• Problem details
Please repeat the lines below, exactly and only, from the one that holds "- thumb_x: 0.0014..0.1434" through the one that holds "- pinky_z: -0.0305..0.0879".

━━━━━ Supplied data ━━━━━

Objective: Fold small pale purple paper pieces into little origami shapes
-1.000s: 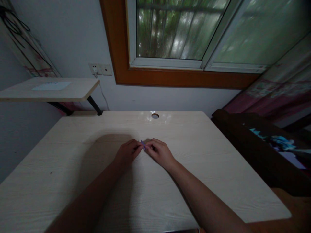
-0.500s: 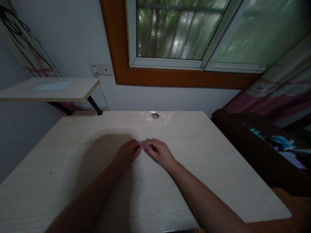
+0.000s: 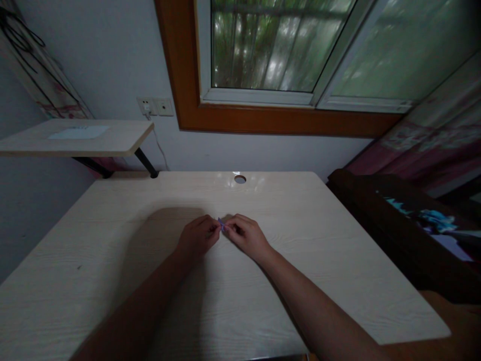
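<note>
Between my fingertips is a small purple piece (image 3: 221,224), thin and pointed at its upper end, perhaps folded paper; most of it is hidden by the fingers. My left hand (image 3: 198,234) pinches it from the left with thumb and forefinger. From the right, my right hand (image 3: 246,234) pinches the same piece, its other fingers curled. Both hands are close together just above or on the pale wood-grain desk (image 3: 293,210), and their fingertips nearly touch.
A raised shelf (image 3: 124,145) on black legs stands at the back left, with a paper sheet (image 3: 78,132) on it. Near the desk's back edge is a round cable hole (image 3: 240,179). Dark furniture with a blue crumpled item (image 3: 438,220) lies beyond the right edge.
</note>
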Action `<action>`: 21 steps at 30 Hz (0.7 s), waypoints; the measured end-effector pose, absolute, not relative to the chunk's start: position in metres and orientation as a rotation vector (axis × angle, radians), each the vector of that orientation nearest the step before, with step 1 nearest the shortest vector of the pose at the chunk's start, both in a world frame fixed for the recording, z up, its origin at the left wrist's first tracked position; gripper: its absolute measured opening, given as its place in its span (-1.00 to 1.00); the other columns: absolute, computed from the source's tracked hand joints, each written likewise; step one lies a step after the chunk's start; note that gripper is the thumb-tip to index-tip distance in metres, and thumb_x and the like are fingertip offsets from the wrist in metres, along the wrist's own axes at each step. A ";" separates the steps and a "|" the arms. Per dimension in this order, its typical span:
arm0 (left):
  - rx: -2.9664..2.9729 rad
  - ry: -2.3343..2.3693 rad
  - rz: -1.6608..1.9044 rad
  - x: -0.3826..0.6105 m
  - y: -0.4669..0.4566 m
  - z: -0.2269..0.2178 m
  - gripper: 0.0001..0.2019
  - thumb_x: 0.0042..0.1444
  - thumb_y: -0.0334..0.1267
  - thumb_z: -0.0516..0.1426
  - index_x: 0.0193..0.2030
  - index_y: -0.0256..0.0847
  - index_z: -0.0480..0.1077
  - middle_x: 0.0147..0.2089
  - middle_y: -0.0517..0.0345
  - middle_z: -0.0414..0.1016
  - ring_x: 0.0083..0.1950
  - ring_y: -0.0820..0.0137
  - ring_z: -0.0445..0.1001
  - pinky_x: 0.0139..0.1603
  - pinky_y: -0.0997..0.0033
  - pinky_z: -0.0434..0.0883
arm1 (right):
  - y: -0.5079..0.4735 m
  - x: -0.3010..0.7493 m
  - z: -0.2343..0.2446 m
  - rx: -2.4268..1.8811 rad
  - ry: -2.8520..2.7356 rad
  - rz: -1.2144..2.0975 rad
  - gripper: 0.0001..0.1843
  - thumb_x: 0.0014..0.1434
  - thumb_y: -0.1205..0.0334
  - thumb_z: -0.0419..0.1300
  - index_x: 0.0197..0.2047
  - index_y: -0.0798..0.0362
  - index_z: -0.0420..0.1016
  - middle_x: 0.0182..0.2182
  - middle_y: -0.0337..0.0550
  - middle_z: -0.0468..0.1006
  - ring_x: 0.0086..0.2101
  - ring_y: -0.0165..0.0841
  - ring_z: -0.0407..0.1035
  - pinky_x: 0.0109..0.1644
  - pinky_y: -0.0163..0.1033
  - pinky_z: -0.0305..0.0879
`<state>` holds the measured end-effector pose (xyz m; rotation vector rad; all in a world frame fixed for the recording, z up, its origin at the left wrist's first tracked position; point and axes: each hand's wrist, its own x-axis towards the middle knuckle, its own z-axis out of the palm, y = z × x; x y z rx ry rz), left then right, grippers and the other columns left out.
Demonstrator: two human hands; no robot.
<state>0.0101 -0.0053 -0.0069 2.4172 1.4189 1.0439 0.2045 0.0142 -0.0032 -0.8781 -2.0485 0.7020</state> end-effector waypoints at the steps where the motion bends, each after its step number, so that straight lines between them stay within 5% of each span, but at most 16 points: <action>1: 2.409 1.415 1.051 0.010 -0.006 -0.006 -0.93 0.18 -0.36 0.10 -0.32 -0.18 0.40 -0.36 0.15 0.49 -0.32 0.42 0.47 -0.20 0.44 0.42 | 0.014 0.204 -0.003 -0.877 -2.043 0.702 -0.92 0.24 0.28 0.15 -0.27 0.02 0.49 -0.41 -0.18 0.48 -0.43 -0.40 0.34 -0.34 -0.32 0.25; 8: 2.385 1.412 1.036 0.009 -0.005 -0.009 -0.94 0.17 -0.34 0.11 -0.31 -0.17 0.39 -0.36 0.16 0.48 -0.31 0.42 0.47 -0.19 0.43 0.42 | 0.013 0.205 -0.002 -0.890 -2.024 0.691 -0.90 0.24 0.26 0.15 -0.25 0.01 0.49 -0.42 -0.19 0.46 -0.41 -0.39 0.34 -0.33 -0.31 0.27; 15: 2.400 1.382 1.027 0.008 -0.005 -0.012 -0.93 0.19 -0.35 0.09 -0.31 -0.17 0.39 -0.35 0.16 0.47 -0.30 0.42 0.47 -0.18 0.43 0.42 | 0.012 0.204 0.001 -0.854 -2.027 0.702 -0.79 0.27 0.23 0.15 -0.03 -0.03 0.48 -0.35 -0.16 0.47 -0.36 -0.37 0.37 -0.26 -0.29 0.31; 21: 2.380 1.395 1.048 0.010 -0.006 -0.006 -0.93 0.18 -0.34 0.10 -0.30 -0.17 0.40 -0.35 0.14 0.47 -0.31 0.42 0.47 -0.20 0.43 0.43 | 0.013 0.203 0.001 -0.809 -2.055 0.709 -0.83 0.29 0.24 0.12 -0.10 -0.02 0.50 -0.36 -0.16 0.47 -0.34 -0.36 0.36 -0.26 -0.28 0.30</action>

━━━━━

• Task response
  - thumb_x: 0.0014..0.1434
  - thumb_y: -0.1205..0.0334
  - thumb_z: -0.0419..0.1300
  - index_x: 0.0197..0.2047
  - index_y: -0.0798..0.0362
  - index_z: -0.0420..0.1016
  - middle_x: 0.0182..0.2182
  - middle_y: -0.0337..0.0550
  - middle_z: -0.0468..0.1006
  - ring_x: 0.0086..0.2101
  - ring_y: -0.0165..0.0841
  - ring_z: -0.0407..0.1035
  - pinky_x: 0.0109..0.1644
  - pinky_y: -0.0163..0.1033
  - pinky_z: -0.0305..0.0879

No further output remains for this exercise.